Plus les voyageurs approchaient, plus le paysage semblait vivant; à chaque instant ils croisaient des cavaliers, des arrieros avec leurs mules, des Indiens courant avec des fardeaux suspendus sur leur dos par une courroie passée autour de leur front, puis c'était des troupeaux chassés par les vaqueros et changeant de pâturages, des moines trottant sur des mules, des femmes, des enfants, enfin des gens affairés de tous états et de tous sexes qui allaient, venaient et se croisaient dans tous les sens.

Lorsqu'ils atteignirent le pied de la colline que dominait l'hacienda, l'aventurier arrêta son cheval au moment où celui-ci s'engageait dans le sentier conduisant à la porte principale de l'habitation.

– Monsieur le comte, dit-il, en se tournant vers le jeune homme; nous voici arrivés au terme de notre voyage, permettez-moi de prendre congé de vous.

– Pas avant que vous m'ayez promis de me revoir.

– Je ne puis vous promettre cela, comte, nos routes sont diamétralement opposées, d'ailleurs peut-être vaudrait-il mieux que nous ne nous revissions jamais.

 

– Que voulez-vous dire?

– Rien d'offensant pour vous, ou qui vous soit personnel; permettez-moi de serrer votre main avant de nous quitter.
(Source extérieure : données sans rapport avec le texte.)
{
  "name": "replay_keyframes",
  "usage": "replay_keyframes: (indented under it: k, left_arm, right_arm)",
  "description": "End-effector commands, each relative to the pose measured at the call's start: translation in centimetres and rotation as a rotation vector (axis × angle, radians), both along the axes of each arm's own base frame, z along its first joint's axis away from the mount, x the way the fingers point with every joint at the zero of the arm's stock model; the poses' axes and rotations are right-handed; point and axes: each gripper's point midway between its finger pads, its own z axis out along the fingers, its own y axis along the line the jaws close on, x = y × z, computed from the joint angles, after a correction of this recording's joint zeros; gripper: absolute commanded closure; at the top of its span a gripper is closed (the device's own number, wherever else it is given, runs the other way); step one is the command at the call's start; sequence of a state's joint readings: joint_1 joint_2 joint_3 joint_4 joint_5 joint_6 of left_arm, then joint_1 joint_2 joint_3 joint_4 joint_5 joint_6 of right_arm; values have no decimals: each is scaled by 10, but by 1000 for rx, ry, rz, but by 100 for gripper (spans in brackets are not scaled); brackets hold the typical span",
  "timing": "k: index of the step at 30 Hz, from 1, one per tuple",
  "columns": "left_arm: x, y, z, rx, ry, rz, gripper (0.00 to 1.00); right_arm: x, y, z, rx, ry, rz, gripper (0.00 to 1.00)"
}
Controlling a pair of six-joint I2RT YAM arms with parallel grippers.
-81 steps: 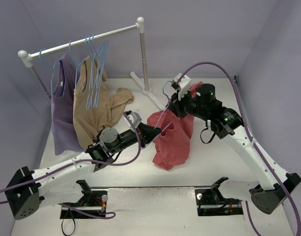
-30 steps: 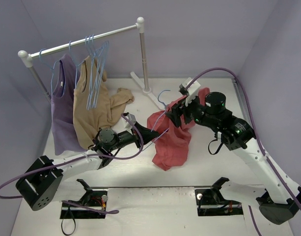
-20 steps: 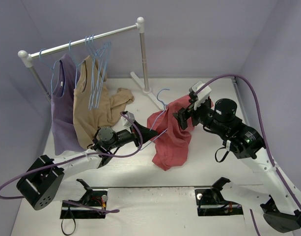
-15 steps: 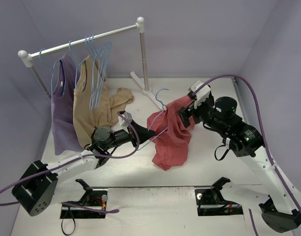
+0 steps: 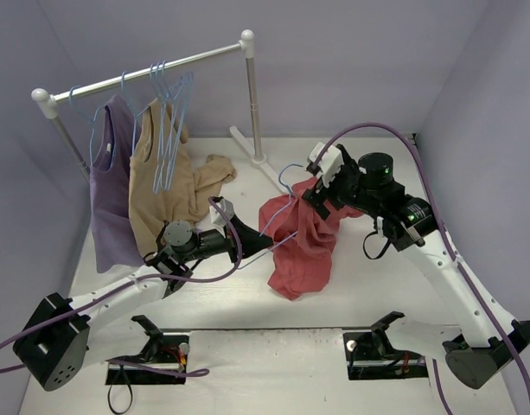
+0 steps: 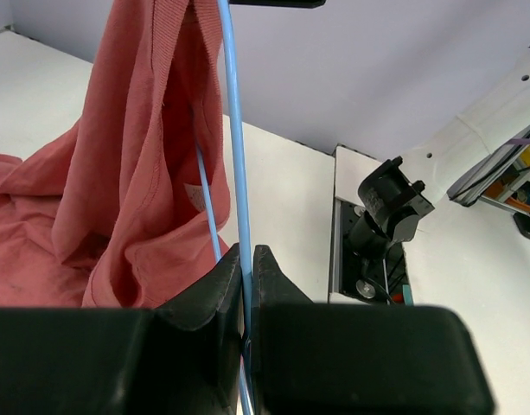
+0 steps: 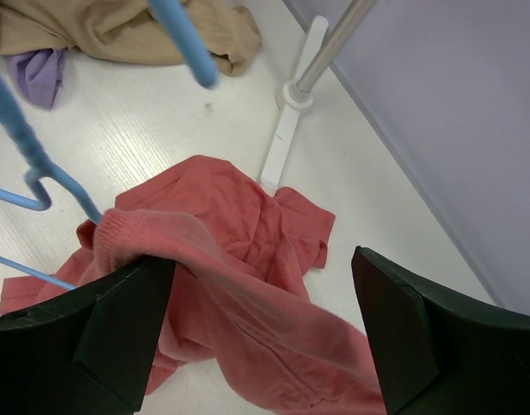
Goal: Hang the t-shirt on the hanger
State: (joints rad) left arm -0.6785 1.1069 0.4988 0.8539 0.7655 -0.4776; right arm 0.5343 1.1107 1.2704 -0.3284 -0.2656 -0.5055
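The coral-red t-shirt hangs bunched from the light-blue hanger down onto the table at centre. My left gripper is shut on the hanger's wire, with the t-shirt draped just beyond its jaws. My right gripper is at the shirt's upper edge, beside the hanger's hook. Its jaws stand wide apart in the right wrist view. A fold of the t-shirt lies over the left finger and runs between the two. The hanger's wire crosses the left side of that view.
A clothes rack stands at the back left with several spare blue hangers, a tan garment and a lilac top. Its white foot lies just behind the shirt. Purple walls close the back and right.
My right arm swung out to the right, then came back left toward the hanger's hook with the shirt's upper edge. My left arm drew back a little, still gripping the wire.
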Motion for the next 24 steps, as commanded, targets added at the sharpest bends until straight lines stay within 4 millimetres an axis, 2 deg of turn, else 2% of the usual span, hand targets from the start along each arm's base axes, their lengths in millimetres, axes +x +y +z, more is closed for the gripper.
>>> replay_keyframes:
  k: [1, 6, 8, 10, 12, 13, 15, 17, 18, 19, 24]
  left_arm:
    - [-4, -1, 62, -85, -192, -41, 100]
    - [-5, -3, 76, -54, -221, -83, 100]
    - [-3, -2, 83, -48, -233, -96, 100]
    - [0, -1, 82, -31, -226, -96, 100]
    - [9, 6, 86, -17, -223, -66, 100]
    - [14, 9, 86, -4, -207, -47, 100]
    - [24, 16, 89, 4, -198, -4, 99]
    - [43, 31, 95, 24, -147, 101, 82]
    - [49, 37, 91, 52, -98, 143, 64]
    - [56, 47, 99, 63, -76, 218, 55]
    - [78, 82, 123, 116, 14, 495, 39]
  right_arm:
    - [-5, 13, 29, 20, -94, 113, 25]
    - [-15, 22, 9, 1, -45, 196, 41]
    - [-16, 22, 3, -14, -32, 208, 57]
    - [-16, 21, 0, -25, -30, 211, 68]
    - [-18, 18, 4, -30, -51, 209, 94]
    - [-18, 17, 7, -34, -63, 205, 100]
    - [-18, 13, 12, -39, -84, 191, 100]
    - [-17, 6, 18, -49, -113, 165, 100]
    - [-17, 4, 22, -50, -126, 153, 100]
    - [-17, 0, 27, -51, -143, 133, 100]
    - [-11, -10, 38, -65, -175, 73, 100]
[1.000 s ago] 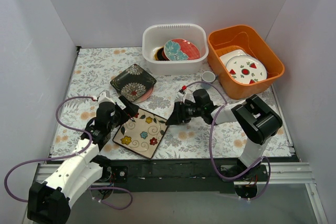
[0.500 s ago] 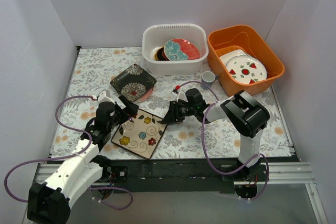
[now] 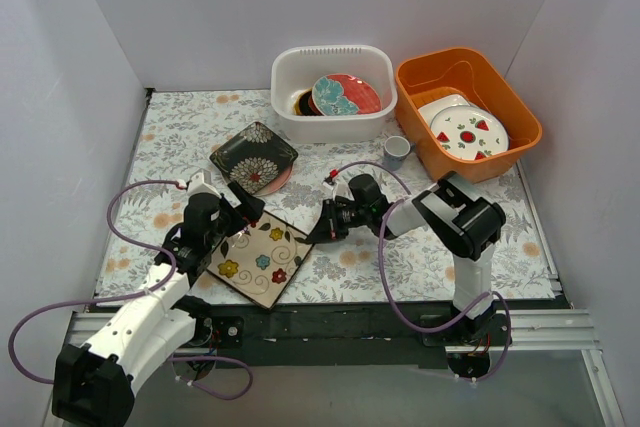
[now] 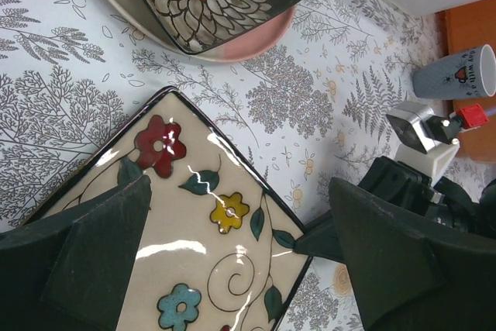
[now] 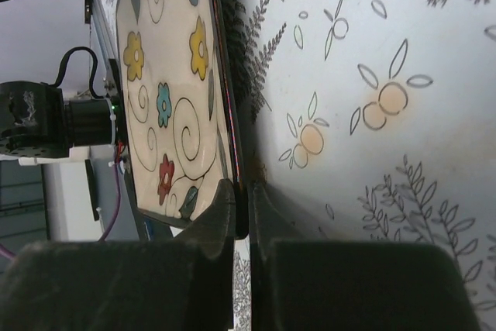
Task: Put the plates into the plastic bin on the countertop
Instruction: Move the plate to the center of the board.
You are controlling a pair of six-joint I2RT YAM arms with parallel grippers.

– Oh! De grand cœur, s'écria le jeune homme en lui tendant la main avec effusion.

– Et maintenant, adieu! Adieu encore une fois; le temps s'envole rapidement et je devrais être déjà loin.

L'aventurier se pencha sur le cou de son cheval et s'élança avec la rapidité d'une flèche dans un sentier où il ne tarda pas à disparaître.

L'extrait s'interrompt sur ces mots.